Луке не понравились ее слова, но он понимал: Тина говорит правду.

— Я сказала бы тебе, — продолжила она странным, монотонным голосом. — Как только ребенок родился бы. Но… Когда-то мои родители поженились из-за меня, и посмотри, что из этого получилось… Я просто не хотела оказаться втянутой в то же самое. Не хочу, чтобы ты думал, будто я вынуждаю тебя…

— Ты уже говорила это, — сказал Лука, вспомнив ту ночь в Венеции, когда она так яростно заявляла, что ребенок — это не причина для вступления в брак. — Таким образом, ты ждала…

Тина кивнула и судорожно сглотнула:

— Ну, может быть… Может быть, отчасти потому, что я не хотела видеть тебя так скоро после того, как мы в любом случае бы расстались… Но я обязательно сказала бы тебе, как только ребенок… родился бы… — Тина остановилась и глубоко вдохнула, взглянув на крошечную могилу, оформленную железным кружевом. — Но когда это все случилось… Когда Лео умер… Я думала, пришел конец всему. И говорить тебе… уже не было никакого смысла… — Она покачала головой, ее волосы растрепались на ветру и напоминали теперь светлый нимб над головой. Тина посмотрела на него, боль утраты легко читалась в ее янтарных глазах. — Но получилось, это не конец нашей истории. И я сожалею, что ты узнал обо всем таким образом. Мне очень жаль… Все, что я делала, заканчивалось очень плохо.

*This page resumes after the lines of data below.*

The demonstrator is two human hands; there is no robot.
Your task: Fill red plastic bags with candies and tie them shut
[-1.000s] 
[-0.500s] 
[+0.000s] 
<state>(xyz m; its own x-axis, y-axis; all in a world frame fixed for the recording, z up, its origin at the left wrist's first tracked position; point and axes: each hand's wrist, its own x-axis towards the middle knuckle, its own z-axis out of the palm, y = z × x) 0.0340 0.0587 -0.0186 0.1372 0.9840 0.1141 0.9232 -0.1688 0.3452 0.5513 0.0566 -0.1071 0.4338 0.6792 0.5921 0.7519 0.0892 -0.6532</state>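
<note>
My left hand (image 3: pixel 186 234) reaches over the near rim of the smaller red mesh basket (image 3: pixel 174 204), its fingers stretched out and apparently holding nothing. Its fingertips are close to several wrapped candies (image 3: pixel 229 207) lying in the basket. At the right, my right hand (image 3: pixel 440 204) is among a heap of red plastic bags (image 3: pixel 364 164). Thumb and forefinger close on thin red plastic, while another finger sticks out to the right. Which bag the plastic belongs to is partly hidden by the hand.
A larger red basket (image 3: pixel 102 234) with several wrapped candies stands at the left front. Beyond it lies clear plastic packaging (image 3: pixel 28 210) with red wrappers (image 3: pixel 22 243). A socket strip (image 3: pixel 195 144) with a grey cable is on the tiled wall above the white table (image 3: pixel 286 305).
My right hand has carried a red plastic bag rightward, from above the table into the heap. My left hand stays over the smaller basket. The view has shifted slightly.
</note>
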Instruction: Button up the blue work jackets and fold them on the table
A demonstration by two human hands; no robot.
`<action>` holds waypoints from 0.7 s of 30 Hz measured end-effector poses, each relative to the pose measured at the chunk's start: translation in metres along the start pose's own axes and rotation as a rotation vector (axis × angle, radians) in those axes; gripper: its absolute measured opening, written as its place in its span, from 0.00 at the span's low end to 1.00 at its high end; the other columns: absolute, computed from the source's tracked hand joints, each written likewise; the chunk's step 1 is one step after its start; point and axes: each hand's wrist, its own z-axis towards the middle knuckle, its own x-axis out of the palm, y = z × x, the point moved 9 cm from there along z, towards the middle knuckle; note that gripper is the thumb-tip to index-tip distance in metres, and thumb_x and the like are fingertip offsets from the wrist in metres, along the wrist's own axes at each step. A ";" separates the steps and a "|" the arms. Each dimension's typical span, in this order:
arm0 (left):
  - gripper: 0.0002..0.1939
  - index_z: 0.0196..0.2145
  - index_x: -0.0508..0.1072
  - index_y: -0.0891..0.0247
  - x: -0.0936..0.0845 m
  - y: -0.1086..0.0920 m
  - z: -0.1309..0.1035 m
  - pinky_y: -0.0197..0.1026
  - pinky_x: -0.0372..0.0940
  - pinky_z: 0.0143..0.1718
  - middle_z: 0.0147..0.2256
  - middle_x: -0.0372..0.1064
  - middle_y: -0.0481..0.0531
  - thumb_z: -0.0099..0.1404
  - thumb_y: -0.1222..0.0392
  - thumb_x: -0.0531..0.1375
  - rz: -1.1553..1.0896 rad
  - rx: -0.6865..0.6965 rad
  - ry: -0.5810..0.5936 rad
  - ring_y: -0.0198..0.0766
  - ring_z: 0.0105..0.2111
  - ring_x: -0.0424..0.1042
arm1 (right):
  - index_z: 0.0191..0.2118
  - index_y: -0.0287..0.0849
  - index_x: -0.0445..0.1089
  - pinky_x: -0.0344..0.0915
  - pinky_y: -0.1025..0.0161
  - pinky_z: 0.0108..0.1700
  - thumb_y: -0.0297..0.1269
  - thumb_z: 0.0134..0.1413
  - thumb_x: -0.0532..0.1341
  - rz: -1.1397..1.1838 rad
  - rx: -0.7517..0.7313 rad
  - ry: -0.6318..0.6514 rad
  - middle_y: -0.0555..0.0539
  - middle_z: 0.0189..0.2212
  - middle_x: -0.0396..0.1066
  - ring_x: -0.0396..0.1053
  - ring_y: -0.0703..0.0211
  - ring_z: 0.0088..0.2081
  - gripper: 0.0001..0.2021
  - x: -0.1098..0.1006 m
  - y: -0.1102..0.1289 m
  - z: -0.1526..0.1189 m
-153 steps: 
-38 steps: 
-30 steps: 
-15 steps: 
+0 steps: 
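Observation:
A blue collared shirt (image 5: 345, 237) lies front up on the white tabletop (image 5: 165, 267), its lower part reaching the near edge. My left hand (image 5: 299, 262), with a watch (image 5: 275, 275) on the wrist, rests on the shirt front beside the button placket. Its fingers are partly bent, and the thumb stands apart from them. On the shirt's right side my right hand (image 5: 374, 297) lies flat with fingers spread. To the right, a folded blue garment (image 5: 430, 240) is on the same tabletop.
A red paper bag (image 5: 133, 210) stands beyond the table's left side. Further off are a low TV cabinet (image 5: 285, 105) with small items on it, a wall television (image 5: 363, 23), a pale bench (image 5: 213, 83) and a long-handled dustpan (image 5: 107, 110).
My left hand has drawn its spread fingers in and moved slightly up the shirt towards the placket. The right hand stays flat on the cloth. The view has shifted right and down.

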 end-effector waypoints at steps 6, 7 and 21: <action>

— Нет, — сказал Лука со вздохом, глядя на нее сверху вниз. Море неистовствовало. Волны бились о скалы, казалось, еще сильнее, чем раньше. Голос его почти утопал в реве моря. — Я считаю, это моя ошибка.

Тина заморгала, смущение в ней боролось с болью утраты.

— Ты думаешь…

— Пойдем, — перебил Тину Лука, потянул ее за руку, поднимая с колен. — Давай немного пройдемся. Мне нужно поговорить с тобой, и я не думаю, что Лео хотел бы слышать это.

Легким кивком головы Тина позволила ему провести ее вниз через кладбище туда, где скалы освободили место для смотровой площадки и откуда был виден горизонт и бьющиеся о камни волны. Она заморгала из-за ветра, думая, не сон ли это? Лука стоит здесь с ней, разделив ее горе. Он стоял рядом с ней, твердый и сильный, его лицо было сурово, и он смотрел вдаль, напоминая мраморную скульптуру.